And from the sick-chamber which looked into the cathedral square, where the windows were darkened all day, and sand was strewn before the door, that the din of the passing wheels might jar less roughly on the aching head within, came a low and plaintive voice:--"Sweet bells! your commonest tones are sacred to me. You are my church music,--the only church music I can ever hear. When I hear you chime the hour on Sundays and on the festivals, I feel myself among the multitude within your sacred walls; and your voice seems to bear their songs of praise to me, and I am no more alone, but one of the worshippers. But at night it is I prize you most. All through the hours of darkness, so often sleepless to me, your voice is the voice of a friend, familiar as my mother's, yet solemn as the chants of the choir. It helps me to measure off the hours of pain, and say, 'Thank God, an hour less of night, and an hour nearer morning.' And how often, when my suffering is great, you have come with the old psalm-tune, and every tone has brought its word to me, and spoken to me as if direct from God, and filled my heart with trust and peace! Your least sprinkles of sweet sound are precious to me. I fancy they are like the waters of time falling musically from stone to stone on their way to the great sea. I feel they are as the echoes of the footsteps of Him who is drawing nearer and nearer to me; and they draw my heart nearer to Him. Sweet bells! your commonest tones are sacred; for what is the World but that which becomes the Church when it learns how God has loved it, and turns from self to Him? and what is Earth but the floor of Heaven, which heavenly feet once trod? and what is Time but the little fragment of Eternity in which we live on earth? Sweet bells! make not my sleepless night lonely and silent, but sing to me, sing to us all, as of old. Make all our life sacred by linking every fragment of our life to God."

But still no responsive sound came from the cathedral tower, and the people waited on in the silence and the darkness. At last a young priest, an Augustinian friar, ventured a bold suggestion:--"Are not the devils proud, and the angels lowly? Did the angel think it beneath him to say to Elijah, 'Arise, and eat'? Did Gabriel hesitate to descend from the presence of God to bear to an aged priest the tidings of the birth of a child? Did that other angel deem it secular to say to Peter the apostle, 'Gird thyself, and bind on thy sandals, and cast thy garment about thee,' before he led him over the stony streets through the cold night air? And should our cathedral bells scorn to bid us 'rise and eat,' or to chime at our births, or to summon us to 'gird and clothe' ourselves for every day's work? Brethren, proud thoughts, and scorn of daily service, and voices which call our every-day life common and unclean, are not from Heaven. The bells are possessed by a proud and evil spirit. Let us exorcise them."

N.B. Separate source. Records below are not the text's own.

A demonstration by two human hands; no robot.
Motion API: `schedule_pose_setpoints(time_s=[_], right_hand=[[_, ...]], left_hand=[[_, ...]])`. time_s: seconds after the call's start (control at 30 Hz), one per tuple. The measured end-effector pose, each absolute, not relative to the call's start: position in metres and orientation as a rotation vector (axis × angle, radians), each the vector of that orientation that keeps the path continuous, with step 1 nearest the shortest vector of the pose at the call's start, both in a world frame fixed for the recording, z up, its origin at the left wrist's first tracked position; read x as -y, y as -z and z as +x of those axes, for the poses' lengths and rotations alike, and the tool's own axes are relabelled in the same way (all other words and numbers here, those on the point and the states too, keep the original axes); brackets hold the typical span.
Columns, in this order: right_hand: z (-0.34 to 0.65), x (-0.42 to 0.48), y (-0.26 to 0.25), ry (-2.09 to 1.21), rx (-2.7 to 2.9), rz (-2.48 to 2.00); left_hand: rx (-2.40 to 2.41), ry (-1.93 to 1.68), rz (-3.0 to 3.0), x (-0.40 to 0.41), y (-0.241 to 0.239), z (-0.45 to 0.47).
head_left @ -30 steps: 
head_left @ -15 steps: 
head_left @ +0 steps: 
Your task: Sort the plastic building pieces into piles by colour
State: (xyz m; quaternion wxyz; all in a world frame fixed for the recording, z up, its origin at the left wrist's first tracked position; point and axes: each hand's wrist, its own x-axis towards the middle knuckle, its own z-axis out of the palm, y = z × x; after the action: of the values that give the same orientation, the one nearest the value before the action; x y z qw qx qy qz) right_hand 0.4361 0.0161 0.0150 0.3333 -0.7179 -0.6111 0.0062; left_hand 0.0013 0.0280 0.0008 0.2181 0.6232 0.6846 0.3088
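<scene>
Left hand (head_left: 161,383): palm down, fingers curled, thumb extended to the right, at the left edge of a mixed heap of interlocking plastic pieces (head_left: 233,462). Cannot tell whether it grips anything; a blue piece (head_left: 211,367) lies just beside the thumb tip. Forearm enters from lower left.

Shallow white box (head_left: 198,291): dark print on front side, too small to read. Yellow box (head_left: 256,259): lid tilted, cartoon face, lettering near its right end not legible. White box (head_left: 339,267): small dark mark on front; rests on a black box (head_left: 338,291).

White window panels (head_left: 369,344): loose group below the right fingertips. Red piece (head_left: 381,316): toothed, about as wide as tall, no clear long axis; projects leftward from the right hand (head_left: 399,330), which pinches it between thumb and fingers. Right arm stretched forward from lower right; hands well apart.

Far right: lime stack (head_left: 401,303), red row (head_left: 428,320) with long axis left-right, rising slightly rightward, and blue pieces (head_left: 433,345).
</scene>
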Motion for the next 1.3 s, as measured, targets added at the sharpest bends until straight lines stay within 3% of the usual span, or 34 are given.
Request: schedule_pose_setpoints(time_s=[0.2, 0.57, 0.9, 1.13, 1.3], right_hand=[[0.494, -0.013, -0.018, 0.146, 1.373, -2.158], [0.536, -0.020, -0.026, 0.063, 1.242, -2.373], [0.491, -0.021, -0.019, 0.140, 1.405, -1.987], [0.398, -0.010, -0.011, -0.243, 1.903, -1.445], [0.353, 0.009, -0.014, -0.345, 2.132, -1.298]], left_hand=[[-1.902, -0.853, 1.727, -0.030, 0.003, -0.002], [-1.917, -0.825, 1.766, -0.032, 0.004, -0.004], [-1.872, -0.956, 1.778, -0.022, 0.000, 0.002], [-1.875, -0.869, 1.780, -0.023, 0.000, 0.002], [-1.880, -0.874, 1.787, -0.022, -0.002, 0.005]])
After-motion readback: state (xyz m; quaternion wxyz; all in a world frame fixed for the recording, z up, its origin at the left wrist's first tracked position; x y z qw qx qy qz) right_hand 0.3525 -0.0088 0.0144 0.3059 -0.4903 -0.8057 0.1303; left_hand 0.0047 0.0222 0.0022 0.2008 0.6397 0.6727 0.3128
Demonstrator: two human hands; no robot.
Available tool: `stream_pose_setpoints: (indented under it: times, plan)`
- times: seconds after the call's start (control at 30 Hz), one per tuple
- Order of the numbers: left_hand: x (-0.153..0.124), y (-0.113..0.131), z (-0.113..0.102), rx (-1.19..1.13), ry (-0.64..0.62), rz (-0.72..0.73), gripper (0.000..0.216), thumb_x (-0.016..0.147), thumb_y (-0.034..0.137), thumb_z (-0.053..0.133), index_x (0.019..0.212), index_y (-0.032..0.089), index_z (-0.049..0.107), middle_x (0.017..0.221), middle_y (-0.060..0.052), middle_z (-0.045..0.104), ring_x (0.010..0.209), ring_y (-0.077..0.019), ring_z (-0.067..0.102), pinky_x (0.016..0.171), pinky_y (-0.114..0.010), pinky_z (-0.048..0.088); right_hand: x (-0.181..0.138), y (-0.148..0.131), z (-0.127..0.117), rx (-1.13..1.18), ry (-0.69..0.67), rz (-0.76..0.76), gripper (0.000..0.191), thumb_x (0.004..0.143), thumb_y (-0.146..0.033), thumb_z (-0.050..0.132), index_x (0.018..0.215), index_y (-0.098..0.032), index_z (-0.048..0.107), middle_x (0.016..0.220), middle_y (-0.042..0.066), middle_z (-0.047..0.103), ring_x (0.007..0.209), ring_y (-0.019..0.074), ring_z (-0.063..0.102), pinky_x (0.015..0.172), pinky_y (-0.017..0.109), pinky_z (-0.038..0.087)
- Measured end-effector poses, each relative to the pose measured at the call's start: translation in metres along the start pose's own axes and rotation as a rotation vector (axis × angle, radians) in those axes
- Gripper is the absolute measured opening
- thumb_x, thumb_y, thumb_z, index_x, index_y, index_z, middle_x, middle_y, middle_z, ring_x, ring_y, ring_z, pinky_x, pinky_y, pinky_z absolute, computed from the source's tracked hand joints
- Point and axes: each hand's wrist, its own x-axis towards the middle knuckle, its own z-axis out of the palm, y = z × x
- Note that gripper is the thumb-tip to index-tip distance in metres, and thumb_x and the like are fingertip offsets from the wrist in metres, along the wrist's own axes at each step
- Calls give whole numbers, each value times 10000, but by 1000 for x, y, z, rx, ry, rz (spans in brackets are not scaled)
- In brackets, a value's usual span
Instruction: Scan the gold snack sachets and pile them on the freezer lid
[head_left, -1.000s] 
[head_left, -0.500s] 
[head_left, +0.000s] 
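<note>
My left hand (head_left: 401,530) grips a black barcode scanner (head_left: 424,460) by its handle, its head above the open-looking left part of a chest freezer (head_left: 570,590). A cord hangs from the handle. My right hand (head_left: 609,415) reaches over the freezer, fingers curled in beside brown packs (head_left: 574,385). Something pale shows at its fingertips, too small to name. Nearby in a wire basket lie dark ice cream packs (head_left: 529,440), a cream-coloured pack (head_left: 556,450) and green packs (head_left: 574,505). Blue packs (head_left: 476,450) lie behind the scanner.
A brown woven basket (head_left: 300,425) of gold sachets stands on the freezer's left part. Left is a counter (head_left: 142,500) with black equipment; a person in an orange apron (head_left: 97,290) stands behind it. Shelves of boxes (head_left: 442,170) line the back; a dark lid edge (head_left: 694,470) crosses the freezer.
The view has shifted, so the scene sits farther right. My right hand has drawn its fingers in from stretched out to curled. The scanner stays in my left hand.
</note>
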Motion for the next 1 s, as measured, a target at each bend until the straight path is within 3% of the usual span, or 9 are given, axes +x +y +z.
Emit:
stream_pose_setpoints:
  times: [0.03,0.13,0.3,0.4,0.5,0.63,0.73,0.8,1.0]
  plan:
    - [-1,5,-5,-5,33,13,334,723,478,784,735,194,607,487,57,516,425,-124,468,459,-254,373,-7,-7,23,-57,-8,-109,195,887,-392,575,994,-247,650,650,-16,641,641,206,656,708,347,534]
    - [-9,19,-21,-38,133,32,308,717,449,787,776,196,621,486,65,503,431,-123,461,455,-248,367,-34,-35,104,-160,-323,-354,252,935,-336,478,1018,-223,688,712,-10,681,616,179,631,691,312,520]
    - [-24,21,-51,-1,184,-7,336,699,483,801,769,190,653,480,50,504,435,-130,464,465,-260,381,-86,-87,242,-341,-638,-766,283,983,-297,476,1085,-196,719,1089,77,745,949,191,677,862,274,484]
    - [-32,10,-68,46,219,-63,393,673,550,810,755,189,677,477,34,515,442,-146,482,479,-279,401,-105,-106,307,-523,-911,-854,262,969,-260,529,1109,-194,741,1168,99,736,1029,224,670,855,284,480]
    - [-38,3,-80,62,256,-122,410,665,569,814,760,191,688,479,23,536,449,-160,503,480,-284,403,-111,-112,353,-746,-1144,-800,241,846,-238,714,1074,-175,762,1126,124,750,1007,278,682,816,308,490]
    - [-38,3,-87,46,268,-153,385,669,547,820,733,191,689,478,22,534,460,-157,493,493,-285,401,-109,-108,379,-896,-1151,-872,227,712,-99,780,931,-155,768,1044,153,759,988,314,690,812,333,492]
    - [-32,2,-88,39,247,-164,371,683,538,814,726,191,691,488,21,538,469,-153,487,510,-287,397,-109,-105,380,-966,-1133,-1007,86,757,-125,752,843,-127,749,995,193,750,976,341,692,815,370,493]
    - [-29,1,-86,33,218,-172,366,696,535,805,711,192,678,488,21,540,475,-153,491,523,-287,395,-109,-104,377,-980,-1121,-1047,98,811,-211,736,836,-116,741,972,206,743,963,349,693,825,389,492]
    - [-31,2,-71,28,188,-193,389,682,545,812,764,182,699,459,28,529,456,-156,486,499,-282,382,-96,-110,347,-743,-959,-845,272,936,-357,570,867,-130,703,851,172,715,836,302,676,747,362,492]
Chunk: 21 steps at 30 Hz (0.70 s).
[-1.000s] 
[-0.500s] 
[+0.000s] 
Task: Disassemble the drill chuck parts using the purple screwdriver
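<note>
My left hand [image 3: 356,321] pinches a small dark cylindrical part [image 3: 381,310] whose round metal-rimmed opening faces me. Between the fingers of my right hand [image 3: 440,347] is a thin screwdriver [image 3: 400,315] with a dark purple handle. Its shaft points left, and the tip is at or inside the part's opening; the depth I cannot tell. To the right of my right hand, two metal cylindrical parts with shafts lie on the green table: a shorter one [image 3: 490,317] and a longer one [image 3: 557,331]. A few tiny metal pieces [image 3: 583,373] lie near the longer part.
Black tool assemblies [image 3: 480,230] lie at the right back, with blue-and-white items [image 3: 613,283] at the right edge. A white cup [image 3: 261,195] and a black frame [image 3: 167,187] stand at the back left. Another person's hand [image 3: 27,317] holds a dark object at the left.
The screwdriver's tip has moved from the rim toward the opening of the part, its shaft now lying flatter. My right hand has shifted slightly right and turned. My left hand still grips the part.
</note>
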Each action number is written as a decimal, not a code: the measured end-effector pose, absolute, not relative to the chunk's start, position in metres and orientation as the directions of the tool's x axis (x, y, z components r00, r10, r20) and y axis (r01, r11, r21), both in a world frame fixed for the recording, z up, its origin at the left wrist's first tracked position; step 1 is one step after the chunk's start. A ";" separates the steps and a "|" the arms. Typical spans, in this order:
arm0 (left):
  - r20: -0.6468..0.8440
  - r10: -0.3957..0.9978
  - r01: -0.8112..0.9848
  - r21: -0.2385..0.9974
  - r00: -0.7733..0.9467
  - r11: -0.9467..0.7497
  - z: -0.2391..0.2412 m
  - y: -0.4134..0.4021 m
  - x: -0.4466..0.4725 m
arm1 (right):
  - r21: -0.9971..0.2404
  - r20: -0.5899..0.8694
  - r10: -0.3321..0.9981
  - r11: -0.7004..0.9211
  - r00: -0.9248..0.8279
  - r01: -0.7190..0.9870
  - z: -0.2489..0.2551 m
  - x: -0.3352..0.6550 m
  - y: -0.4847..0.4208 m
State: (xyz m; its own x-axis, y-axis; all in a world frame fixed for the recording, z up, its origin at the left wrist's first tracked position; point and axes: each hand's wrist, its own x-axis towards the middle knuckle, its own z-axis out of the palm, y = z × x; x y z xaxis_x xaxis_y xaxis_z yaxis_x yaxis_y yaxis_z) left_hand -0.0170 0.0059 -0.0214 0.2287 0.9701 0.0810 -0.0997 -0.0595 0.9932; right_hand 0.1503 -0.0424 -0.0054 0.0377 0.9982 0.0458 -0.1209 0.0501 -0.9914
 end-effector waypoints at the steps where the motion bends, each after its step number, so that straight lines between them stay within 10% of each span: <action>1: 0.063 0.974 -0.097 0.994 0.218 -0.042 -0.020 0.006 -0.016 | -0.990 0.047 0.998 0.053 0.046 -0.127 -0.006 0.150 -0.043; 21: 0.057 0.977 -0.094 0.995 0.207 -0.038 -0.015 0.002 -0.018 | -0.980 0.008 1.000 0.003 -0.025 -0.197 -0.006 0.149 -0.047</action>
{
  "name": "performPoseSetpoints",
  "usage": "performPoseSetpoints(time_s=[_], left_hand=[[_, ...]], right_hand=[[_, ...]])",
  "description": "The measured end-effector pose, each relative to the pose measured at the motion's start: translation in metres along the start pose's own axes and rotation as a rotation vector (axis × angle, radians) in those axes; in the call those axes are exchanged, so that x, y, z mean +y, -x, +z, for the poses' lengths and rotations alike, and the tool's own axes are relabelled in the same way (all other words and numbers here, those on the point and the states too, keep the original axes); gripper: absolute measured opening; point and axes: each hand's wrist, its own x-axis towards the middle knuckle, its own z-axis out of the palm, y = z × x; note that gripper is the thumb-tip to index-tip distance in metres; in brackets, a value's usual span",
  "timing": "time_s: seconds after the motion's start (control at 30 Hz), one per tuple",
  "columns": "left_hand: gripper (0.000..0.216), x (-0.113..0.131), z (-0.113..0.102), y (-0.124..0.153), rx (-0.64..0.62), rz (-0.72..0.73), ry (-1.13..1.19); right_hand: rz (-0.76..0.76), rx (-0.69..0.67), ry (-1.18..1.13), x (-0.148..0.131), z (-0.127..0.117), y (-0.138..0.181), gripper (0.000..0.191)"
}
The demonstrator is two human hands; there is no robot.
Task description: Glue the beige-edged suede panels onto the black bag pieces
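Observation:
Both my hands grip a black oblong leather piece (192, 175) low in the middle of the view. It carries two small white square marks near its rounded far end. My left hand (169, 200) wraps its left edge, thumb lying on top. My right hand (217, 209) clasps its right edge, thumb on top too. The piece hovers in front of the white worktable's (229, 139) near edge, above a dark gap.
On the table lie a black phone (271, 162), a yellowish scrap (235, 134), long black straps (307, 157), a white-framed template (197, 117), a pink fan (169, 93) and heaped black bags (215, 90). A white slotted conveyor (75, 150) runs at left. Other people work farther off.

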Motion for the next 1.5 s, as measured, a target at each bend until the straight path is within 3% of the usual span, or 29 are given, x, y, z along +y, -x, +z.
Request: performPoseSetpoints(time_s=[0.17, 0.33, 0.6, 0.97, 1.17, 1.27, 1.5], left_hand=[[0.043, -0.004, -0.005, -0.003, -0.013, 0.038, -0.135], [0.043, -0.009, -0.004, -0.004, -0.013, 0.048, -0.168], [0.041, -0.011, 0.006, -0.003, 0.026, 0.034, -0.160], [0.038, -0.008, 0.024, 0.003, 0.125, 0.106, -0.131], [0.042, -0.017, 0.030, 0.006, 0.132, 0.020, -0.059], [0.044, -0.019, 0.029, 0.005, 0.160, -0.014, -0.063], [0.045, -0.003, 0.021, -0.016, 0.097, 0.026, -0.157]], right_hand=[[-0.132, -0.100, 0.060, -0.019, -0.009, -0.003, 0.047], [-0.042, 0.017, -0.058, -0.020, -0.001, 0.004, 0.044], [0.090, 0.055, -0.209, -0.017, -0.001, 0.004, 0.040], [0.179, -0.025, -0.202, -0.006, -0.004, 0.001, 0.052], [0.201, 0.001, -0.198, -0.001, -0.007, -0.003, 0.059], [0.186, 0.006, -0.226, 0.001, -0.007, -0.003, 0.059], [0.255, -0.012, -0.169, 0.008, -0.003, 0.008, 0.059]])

The suggestion at first startled the people as daring, and irreverent to the church bells, but in their despair they at length agreed to try it. A solemn procession of priests and holy men and women mounted the cathedral tower, and, in ancient formulas, with prayer and incense, and the music of holy hymns, they exorcised the fiend.

Then at once a tide of pent-up music flowed from the liberated bells! They conscientiously rang out all at once every hour and half-hour they had omitted, and then meekly and steadily resumed their wonted chimes, and continued them ever afterwards, like voices of happy and lowly angels calling men to wake and pray, to "rise and eat," to pray and rest; cheering the workman to his daily labour, and welcoming him from it; chanting to the mother as she lulled her babe; and in the sick-chamber soothing the lonely hours with melodious sound, and waking in the lonely heart sweet echoes of the psalms of praise.

Here the Legend ended. I heard, however, afterwards that the young priest, the Augustinian friar, lived to spread Glad Tidings through the city, but that he was at last burned in the cathedral square for preaching to men what he had said about the church bells. Yet in the flames, it was said, he looked up to the cathedral tower, and sang the words of a psalm of praise the old bells were chiming, till his voice was silenced in death. And ever since the chimes have taken up his message, and chant to those who will listen, hour by hour.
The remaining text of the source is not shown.